简体繁体 English

评估 pytorch 模型：`with torch.no_grad` 与 `model.eval()`

[英]Evaluating pytorch models: `with torch.no_grad` vs `model.eval()`

原文 2019-04-11 08:16:55 1 3 python/ machine-learning/ deep-learning/ pytorch/ autograd

当我想评估我的模型在验证集上的性能时，是首选with torch.no_grad:还是model.eval() ？

3 个解决方案

TL;DR: TL; DR：

Use both . 使用两者。 They do different things, and have different scopes. 他们做不同的事情，并有不同的范围。

with torch.no_grad - disables tracking of gradients in autograd . with torch.no_grad - 禁用跟踪autograd的渐变。
model.eval() changes the forward() behaviour of the module it is called upon model.eval()更改调用它的模块的forward()行为
- eg, it disables dropout and has batch norm use the entire population statistics 例如，它禁用了丢失并且批量规范使用整个人口统计数据

`with torch.no_grad`

The torch.autograd.no_grad documentation says: torch.autograd.no_grad文档说：

Context-manager that disabled [sic] gradient calculation. 禁用[原文如此]梯度计算的上下文管理器。

Disabling gradient calculation is useful for inference, when you are sure that you will not call Tensor.backward() . 当您确定不会调用Tensor.backward()时，禁用渐变计算对于推理非常有用。 It will reduce memory consumption for computations that would otherwise have requires_grad=True . 它将减少计算的内存消耗，否则会有requires_grad=True 。 In this mode, the result of every computation will have requires_grad=False , even when the inputs have requires_grad=True . 在此模式下，即使输入的requires_grad=True ，每次计算的结果都会包含requires_grad=False 。

`model.eval()`

The nn.Module.eval documentation says: nn.Module.eval文档说：

Sets the module in evaluation mode. 将模块设置为评估模式。

This has any effect only on certain modules. 这仅对某些模块有任何影响。 See documentations of particular modules for details of their behaviors in training/evaluation mode, if they are affected, eg Dropout , BatchNorm , etc. 有关其在培训/评估模式下的行为的详细信息，请参阅特定模块的文档，如果它们受到影响，例如Dropout ， BatchNorm等。

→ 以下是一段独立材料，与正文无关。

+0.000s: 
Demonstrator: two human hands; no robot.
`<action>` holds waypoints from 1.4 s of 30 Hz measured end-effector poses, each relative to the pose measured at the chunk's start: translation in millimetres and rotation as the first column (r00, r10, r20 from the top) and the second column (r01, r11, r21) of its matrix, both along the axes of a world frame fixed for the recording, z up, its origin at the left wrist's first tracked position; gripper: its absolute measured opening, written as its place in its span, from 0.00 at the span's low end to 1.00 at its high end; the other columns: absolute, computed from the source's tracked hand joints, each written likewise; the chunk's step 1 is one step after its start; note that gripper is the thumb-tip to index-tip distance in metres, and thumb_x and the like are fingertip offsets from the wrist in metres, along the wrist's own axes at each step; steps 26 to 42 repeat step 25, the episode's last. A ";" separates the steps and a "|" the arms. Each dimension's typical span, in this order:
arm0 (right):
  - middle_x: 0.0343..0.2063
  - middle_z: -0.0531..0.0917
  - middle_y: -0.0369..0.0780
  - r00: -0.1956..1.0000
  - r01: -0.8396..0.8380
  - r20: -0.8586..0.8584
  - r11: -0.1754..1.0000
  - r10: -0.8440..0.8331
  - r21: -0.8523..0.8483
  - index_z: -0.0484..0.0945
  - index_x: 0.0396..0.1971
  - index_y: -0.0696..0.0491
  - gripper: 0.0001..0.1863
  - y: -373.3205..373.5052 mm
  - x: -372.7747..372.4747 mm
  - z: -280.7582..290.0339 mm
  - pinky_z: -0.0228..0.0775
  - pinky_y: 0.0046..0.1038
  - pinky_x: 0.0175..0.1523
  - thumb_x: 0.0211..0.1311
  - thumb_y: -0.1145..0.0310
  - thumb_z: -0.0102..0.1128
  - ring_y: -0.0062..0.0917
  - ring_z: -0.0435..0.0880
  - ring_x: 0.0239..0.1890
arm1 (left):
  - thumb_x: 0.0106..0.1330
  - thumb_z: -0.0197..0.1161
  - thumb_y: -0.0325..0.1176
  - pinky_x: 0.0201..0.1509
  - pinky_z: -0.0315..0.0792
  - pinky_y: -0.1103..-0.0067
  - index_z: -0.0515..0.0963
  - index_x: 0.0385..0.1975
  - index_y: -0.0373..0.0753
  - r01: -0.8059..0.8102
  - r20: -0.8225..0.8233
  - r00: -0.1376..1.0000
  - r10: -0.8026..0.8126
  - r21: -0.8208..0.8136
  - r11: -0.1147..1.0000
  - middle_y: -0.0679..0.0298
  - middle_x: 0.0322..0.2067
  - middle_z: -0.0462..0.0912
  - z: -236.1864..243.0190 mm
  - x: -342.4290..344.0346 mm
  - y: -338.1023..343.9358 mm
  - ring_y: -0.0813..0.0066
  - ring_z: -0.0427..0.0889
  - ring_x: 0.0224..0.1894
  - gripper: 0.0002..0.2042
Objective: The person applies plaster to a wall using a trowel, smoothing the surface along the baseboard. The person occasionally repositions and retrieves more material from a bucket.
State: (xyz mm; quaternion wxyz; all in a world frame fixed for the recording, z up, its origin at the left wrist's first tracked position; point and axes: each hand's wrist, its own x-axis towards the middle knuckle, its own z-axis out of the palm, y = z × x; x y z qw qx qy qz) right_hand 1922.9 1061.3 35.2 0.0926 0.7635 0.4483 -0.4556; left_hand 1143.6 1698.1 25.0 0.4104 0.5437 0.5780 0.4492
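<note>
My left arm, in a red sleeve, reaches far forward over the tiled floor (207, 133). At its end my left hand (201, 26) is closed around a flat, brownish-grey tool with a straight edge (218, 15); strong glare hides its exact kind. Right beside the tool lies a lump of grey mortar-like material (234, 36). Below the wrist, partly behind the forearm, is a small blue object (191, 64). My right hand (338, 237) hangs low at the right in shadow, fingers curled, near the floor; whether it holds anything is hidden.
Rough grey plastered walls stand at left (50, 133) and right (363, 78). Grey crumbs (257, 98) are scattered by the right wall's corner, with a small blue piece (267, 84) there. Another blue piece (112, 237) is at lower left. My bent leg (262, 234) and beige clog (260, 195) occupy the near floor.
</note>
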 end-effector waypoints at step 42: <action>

The creator of pytorch said the documentation should be updated to suggest the usage of both . pytorch的创建者表示应该更新文档以建议两者的用法。

with torch.no_grad: disables computation of gradients for the backward pass. with torch.no_grad:禁用向后传递的梯度计算。 Since these calculations are unnecessary during inference, and add non-trivial computational overhead, it is essessential to use this context if evaluating the model's speed.由于这些计算在推理过程中是不必要的，并且会增加非平凡的计算开销，因此如果评估模型的速度，则必须使用此上下文。 It will not however affect results.不过不会影响结果。

model.eval() ensures certain modules which behave differently in training vs inference (eg Dropout and BatchNorm) are defined appropriately during the forward pass in inference. model.eval()确保某些在训练与推理中表现不同的模块（例如 Dropout 和 BatchNorm）在推理的前向传递期间被适当地定义。 As such, if your model contains such modules it is essential to enable this.因此，如果您的模型包含此类模块，则必须启用此功能。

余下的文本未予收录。